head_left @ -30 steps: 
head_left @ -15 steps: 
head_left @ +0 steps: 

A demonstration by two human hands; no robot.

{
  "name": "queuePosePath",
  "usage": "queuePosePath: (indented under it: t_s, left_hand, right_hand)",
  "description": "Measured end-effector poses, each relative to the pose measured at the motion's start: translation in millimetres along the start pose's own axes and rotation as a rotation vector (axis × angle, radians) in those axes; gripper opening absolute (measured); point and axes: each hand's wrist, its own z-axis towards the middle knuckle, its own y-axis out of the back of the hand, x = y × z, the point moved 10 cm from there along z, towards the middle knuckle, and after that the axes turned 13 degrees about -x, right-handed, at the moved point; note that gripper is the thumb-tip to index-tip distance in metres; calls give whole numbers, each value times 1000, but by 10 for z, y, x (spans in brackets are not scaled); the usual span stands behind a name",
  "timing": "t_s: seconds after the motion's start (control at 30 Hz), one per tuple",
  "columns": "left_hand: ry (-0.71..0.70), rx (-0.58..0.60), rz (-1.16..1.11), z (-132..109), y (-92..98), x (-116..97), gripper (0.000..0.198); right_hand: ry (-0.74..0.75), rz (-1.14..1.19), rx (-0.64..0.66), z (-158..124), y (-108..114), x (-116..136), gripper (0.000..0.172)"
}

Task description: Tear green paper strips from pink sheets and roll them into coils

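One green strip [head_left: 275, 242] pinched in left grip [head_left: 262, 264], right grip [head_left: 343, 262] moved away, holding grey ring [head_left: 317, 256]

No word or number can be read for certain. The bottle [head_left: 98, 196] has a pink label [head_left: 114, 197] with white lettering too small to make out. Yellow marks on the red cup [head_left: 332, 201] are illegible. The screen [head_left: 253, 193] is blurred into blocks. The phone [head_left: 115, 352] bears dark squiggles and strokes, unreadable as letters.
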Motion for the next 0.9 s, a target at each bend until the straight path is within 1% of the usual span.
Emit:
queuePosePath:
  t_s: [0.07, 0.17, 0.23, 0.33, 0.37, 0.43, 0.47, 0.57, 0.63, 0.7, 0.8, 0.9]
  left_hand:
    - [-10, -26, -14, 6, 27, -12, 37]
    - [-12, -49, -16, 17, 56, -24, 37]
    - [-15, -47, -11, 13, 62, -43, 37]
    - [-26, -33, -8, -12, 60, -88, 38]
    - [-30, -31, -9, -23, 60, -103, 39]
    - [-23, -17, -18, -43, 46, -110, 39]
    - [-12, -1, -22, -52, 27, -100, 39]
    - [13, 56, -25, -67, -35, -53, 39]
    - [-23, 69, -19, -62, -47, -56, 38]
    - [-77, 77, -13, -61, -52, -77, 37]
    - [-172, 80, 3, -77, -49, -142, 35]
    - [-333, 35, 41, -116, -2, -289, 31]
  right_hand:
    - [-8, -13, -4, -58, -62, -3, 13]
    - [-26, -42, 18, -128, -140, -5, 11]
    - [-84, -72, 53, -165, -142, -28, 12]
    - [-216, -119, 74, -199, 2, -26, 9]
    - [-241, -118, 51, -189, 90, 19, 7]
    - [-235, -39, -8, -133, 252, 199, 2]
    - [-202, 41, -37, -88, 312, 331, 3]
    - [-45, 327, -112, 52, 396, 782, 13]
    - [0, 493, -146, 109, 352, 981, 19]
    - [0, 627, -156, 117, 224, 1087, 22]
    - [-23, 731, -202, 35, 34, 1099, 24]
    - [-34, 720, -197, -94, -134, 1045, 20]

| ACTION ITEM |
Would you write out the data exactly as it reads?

| RESPONSE TO THIS TASK |
head_left @ -30 steps: 
head_left @ -15 steps: 
head_left @ +0 steps: 

A demonstration by two human hands; no robot.

{
  "name": "queuePosePath",
  "usage": "queuePosePath: (indented under it: t_s, left_hand, right_hand)",
  "description": "Measured end-effector poses, each relative to the pose measured at the motion's start: translation in millimetres along the start pose's own axes and rotation as a rotation vector (axis × angle, radians) in those axes; gripper opening absolute (measured); point and axes: each hand's wrist, its own z-axis towards the middle knuckle, its own y-axis out of the back of the hand, x = y × z, the point moved 10 cm from there along z, towards the middle knuckle, and after that the axes turned 13 degrees about -x, right-handed, at the moved point; note that gripper is the thumb-tip to index-tip distance in metres; calls give whole numbers, each value times 1000, but by 10 for z, y, x (spans in brackets are not scaled); the usual span stands behind a name",
  "timing": "t_s: seconds after the motion's start (control at 30 Hz), one per tuple",
  "columns": "left_hand: ry (-0.71..0.70), rx (-0.58..0.60), rz (-1.16..1.11), z (-132..109), y (-92..98), x (-116..97), gripper (0.000..0.198); right_hand: ry (-0.74..0.75), rz (-1.14..1.19), rx (-0.64..0.66), z (-158..124), y (-108..114), x (-116..136), gripper (0.000..0.172)"
}

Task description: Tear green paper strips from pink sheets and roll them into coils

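One green strip [head_left: 275, 242] pinched in left grip [head_left: 262, 264], right grip [head_left: 343, 262] moved away, holding grey ring [head_left: 317, 256]

No word or number can be read for certain. The bottle [head_left: 98, 196] has a pink label [head_left: 114, 197] with white lettering too small to make out. Yellow marks on the red cup [head_left: 332, 201] are illegible. The screen [head_left: 253, 193] is blurred into blocks. The phone [head_left: 115, 352] bears dark squiggles and strokes, unreadable as letters.
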Motion for the next 0.9 s, a target at each bend until the straight path is within 1% of the usual span.
Emit:
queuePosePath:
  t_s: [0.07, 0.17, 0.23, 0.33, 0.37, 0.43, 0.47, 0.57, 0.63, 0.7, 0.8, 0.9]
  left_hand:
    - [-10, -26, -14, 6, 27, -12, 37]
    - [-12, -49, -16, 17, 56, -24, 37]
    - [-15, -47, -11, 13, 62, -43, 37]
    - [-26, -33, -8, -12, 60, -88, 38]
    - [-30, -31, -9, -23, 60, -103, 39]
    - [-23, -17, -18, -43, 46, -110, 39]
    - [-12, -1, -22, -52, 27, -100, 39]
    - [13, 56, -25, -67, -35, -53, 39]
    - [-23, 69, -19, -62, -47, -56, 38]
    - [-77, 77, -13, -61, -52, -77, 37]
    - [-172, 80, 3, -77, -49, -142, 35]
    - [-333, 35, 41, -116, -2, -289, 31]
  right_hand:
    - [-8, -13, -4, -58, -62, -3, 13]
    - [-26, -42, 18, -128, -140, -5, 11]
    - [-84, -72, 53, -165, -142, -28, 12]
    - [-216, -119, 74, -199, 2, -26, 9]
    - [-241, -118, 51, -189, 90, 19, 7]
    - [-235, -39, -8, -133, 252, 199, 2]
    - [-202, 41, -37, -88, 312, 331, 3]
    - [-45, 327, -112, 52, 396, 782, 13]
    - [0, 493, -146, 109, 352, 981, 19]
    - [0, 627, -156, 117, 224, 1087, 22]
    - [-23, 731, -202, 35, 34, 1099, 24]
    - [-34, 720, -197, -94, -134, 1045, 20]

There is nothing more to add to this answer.